## Activity:
Tell how many lines in the data below hold the string "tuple"; give nothing but the number.

===== Given information

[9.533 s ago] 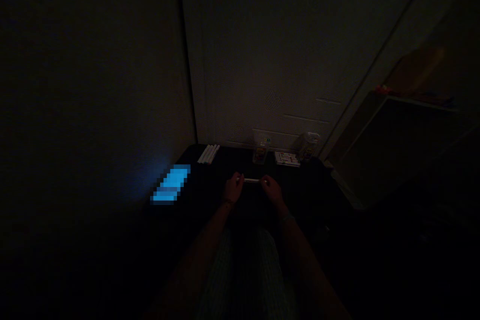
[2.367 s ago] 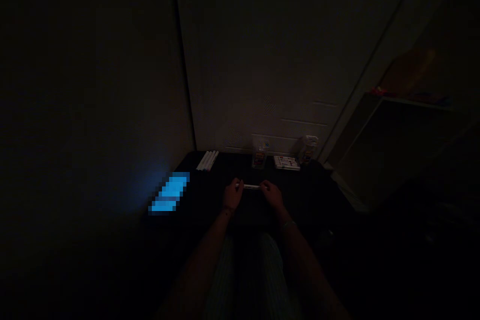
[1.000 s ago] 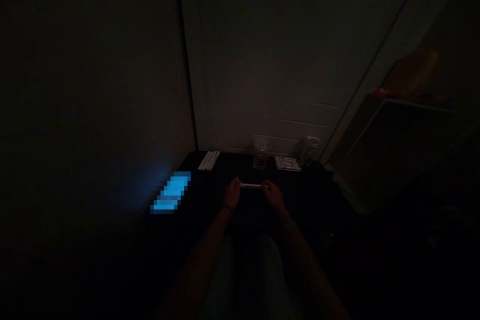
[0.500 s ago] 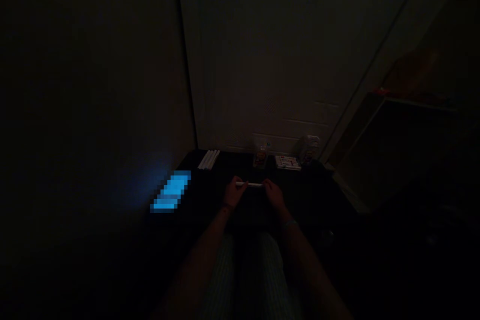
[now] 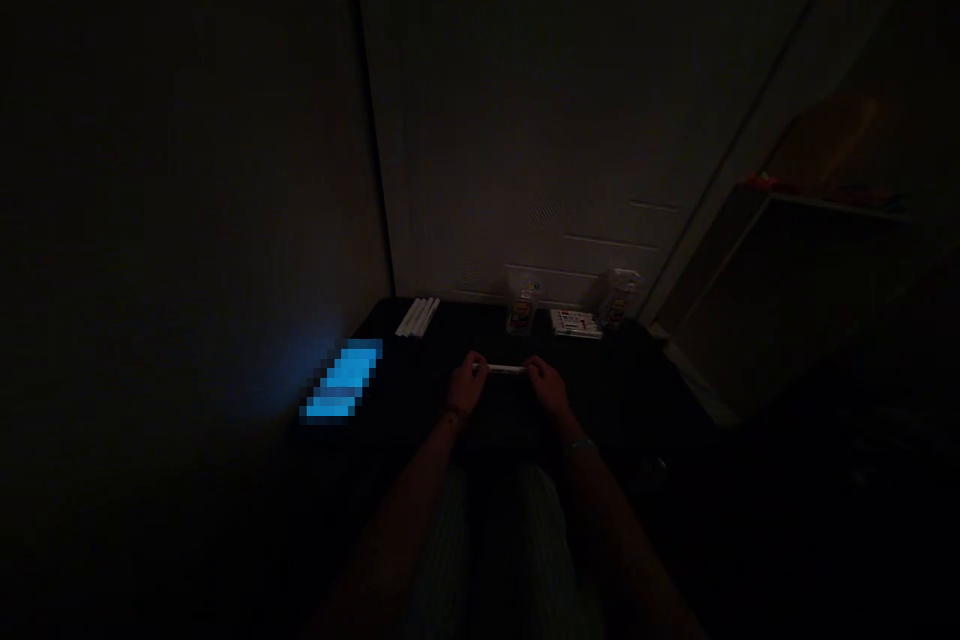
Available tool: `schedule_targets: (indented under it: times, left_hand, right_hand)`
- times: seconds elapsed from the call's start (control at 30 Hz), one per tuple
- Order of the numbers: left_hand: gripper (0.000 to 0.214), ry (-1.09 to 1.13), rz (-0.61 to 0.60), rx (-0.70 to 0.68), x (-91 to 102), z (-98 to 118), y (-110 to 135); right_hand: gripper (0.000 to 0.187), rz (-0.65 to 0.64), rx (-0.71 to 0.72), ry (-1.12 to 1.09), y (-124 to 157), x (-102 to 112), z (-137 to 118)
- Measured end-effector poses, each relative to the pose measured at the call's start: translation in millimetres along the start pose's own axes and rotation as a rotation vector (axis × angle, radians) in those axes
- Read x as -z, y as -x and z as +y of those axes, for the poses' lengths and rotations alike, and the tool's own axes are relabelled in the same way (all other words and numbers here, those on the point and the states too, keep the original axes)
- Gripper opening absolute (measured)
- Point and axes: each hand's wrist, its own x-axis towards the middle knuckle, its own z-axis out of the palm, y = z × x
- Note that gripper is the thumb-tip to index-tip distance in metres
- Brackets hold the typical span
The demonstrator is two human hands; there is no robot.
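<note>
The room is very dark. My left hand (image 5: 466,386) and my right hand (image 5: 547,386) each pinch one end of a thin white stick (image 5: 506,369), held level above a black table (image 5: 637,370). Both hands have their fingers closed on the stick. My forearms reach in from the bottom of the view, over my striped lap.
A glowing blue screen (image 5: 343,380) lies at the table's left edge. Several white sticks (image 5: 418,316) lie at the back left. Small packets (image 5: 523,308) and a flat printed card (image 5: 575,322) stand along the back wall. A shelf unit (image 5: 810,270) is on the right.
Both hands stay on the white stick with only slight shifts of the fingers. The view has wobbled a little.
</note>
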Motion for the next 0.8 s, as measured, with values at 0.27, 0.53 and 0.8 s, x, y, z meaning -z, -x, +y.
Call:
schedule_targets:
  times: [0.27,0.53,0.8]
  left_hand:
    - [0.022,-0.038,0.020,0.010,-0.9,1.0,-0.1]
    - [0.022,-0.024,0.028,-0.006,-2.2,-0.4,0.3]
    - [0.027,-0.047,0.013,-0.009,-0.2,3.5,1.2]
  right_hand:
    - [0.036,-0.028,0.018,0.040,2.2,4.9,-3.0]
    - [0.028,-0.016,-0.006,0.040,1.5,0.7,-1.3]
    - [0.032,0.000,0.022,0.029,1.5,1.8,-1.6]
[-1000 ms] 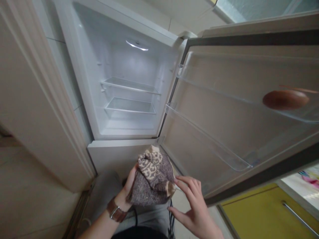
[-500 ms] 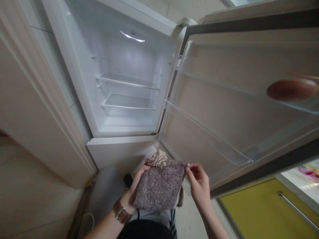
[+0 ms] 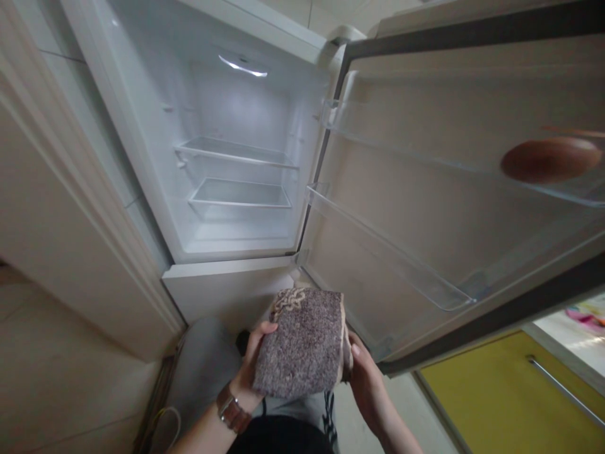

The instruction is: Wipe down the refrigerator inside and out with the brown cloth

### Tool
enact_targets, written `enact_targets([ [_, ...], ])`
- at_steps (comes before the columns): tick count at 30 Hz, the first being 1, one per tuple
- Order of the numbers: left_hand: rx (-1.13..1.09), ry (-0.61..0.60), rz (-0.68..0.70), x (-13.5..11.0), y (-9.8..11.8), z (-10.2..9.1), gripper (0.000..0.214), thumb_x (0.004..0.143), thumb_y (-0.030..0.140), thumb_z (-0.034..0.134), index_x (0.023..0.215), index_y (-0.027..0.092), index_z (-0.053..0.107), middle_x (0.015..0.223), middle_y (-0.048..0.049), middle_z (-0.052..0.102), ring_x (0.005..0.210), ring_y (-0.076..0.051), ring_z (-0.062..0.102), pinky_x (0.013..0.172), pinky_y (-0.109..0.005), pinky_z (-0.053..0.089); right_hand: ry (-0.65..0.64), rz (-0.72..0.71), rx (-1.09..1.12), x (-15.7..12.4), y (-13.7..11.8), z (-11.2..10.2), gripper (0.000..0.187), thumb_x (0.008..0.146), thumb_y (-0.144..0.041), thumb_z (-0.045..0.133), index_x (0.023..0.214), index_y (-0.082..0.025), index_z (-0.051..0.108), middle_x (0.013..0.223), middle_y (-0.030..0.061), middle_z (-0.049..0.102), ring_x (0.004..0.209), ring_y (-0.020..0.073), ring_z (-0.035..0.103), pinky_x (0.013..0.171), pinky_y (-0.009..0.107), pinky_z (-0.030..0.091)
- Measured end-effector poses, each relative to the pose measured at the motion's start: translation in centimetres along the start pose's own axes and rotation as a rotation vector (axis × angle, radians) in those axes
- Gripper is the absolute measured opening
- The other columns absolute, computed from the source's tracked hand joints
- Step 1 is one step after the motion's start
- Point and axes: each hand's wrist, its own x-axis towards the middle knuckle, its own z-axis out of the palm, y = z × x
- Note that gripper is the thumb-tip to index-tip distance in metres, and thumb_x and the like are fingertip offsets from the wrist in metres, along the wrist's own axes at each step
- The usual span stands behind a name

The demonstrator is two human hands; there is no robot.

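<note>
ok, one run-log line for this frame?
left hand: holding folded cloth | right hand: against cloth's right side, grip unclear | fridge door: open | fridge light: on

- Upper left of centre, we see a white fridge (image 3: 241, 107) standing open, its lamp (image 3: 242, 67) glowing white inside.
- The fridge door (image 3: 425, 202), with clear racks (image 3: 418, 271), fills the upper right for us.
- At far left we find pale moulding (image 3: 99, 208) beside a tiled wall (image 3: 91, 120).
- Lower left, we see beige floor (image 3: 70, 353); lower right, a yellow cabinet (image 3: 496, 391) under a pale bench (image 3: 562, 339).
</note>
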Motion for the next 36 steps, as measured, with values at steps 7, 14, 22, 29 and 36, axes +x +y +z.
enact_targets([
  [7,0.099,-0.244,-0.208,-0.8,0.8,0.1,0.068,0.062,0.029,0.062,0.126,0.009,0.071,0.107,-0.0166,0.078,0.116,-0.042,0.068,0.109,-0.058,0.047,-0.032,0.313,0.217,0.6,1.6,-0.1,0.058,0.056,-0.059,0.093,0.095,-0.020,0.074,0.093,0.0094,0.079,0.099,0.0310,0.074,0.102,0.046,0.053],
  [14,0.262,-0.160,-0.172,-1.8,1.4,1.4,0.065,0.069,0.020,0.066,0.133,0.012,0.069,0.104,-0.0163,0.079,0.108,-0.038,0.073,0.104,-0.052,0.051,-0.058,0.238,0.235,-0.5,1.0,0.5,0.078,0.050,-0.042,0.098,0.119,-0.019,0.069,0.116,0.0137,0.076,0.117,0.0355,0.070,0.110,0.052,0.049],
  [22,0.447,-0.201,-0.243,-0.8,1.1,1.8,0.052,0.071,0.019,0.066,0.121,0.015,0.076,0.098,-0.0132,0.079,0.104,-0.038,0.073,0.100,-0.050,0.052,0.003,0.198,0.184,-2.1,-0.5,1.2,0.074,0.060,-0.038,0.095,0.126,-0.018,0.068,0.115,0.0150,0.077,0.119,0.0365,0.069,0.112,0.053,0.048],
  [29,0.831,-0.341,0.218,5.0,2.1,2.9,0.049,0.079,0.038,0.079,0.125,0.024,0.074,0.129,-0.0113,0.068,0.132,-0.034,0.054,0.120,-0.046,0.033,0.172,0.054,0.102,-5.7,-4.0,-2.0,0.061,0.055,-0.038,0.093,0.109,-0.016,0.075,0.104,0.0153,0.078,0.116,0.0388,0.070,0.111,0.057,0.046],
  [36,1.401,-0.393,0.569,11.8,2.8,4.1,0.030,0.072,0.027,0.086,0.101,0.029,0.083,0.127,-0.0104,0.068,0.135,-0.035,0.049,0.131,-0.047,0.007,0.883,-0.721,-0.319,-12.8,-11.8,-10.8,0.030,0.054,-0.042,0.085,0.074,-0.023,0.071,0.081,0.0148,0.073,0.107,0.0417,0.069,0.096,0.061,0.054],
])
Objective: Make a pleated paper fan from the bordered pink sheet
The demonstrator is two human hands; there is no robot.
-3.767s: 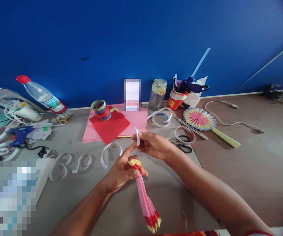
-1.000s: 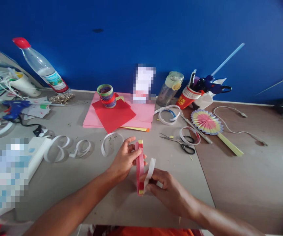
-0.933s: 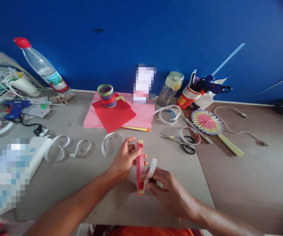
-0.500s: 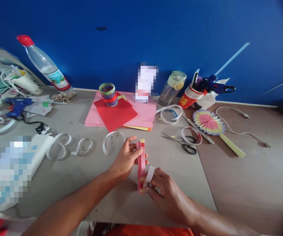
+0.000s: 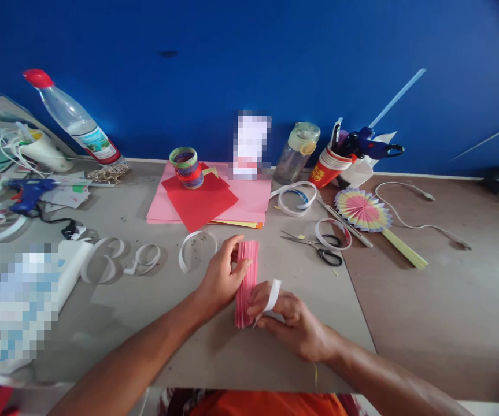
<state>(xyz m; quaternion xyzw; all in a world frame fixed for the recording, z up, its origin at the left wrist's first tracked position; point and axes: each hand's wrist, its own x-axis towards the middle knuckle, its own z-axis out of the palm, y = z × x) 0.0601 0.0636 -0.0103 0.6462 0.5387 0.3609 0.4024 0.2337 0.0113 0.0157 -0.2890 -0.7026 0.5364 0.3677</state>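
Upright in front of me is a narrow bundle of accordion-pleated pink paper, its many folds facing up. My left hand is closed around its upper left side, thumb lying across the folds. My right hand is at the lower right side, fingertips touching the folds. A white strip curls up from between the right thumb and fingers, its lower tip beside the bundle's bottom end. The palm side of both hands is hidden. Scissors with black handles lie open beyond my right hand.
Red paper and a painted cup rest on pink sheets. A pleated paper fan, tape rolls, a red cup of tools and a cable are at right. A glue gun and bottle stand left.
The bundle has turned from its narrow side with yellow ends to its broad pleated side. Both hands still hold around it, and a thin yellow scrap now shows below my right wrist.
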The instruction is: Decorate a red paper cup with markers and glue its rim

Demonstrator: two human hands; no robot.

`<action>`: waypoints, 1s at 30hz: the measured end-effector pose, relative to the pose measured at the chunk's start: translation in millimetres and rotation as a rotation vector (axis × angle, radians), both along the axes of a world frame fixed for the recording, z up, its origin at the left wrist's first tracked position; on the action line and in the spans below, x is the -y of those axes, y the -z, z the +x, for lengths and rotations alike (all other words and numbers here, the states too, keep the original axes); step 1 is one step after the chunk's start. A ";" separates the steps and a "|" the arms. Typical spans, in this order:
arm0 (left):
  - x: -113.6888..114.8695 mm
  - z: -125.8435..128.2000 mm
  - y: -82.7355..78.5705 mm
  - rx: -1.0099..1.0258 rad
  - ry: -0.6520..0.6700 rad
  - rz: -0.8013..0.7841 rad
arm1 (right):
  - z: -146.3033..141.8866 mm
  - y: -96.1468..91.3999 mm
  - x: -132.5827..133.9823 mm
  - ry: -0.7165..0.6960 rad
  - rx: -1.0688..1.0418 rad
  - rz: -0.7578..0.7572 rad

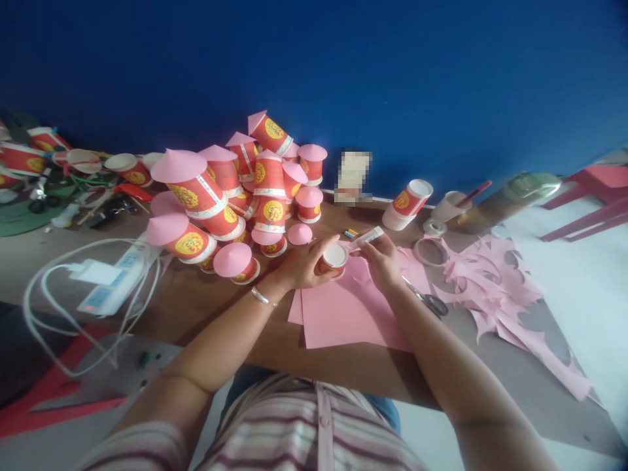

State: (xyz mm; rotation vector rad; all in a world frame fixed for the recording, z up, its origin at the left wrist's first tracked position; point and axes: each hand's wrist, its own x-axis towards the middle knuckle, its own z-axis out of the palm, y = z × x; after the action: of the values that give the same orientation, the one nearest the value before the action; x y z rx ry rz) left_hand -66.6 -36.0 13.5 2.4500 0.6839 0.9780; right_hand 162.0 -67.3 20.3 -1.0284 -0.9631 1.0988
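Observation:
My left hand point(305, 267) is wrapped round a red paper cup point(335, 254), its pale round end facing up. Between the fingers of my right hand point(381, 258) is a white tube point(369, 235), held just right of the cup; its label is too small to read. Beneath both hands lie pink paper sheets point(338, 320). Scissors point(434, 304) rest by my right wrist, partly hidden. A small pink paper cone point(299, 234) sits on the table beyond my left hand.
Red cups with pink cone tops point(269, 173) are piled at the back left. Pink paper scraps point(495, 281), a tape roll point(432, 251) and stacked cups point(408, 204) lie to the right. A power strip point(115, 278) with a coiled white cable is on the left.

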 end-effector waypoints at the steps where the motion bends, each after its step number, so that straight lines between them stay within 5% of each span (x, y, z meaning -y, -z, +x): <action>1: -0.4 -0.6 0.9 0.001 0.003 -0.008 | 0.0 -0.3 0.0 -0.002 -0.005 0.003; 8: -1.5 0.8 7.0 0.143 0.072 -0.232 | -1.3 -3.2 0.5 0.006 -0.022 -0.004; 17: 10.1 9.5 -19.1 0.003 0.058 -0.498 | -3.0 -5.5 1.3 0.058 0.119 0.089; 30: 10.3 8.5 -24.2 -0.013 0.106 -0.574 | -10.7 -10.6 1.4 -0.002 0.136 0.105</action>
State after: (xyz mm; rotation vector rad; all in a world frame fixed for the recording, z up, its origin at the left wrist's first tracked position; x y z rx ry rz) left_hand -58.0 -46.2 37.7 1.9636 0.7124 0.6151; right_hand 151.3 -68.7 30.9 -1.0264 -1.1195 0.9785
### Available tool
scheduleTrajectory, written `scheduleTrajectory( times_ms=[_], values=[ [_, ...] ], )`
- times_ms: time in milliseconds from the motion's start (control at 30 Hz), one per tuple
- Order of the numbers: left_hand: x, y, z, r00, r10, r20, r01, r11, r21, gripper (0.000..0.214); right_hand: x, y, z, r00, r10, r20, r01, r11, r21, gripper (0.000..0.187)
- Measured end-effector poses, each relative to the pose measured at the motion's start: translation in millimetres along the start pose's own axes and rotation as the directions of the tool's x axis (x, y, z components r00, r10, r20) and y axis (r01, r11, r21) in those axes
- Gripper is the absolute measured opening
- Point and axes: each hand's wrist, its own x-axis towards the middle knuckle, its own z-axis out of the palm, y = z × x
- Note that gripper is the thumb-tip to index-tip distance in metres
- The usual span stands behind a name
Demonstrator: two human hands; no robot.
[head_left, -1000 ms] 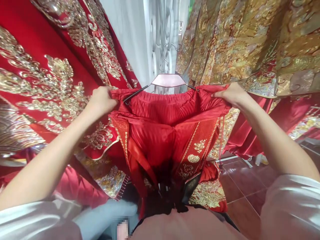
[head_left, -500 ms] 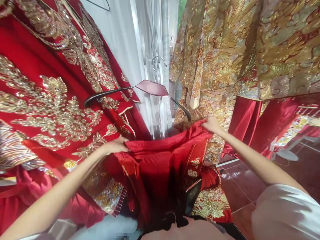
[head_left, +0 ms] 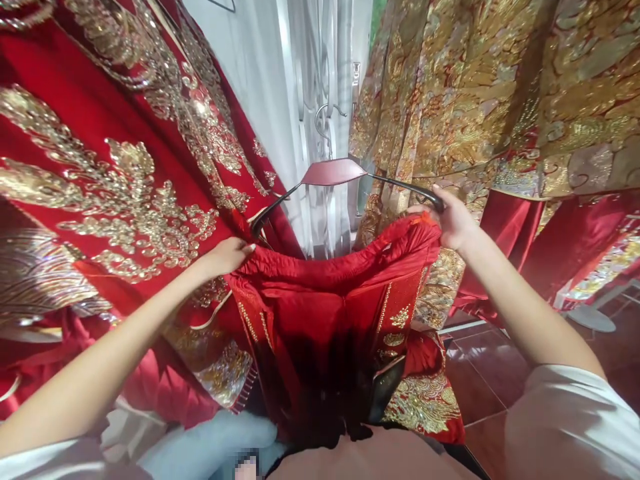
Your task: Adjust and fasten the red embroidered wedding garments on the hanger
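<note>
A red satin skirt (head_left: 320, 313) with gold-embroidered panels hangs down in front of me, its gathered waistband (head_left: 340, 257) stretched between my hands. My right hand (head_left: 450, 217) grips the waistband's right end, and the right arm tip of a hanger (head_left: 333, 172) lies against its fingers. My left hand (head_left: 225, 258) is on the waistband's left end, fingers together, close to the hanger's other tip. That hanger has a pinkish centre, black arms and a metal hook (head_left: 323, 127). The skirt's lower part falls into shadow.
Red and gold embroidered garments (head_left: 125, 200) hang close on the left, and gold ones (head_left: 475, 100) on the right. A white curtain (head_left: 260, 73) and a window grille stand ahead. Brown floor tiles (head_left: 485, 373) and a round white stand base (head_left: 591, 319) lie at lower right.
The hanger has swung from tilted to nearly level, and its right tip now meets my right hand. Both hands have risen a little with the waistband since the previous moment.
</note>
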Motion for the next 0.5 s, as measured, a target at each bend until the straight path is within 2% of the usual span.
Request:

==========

## Exercise response:
3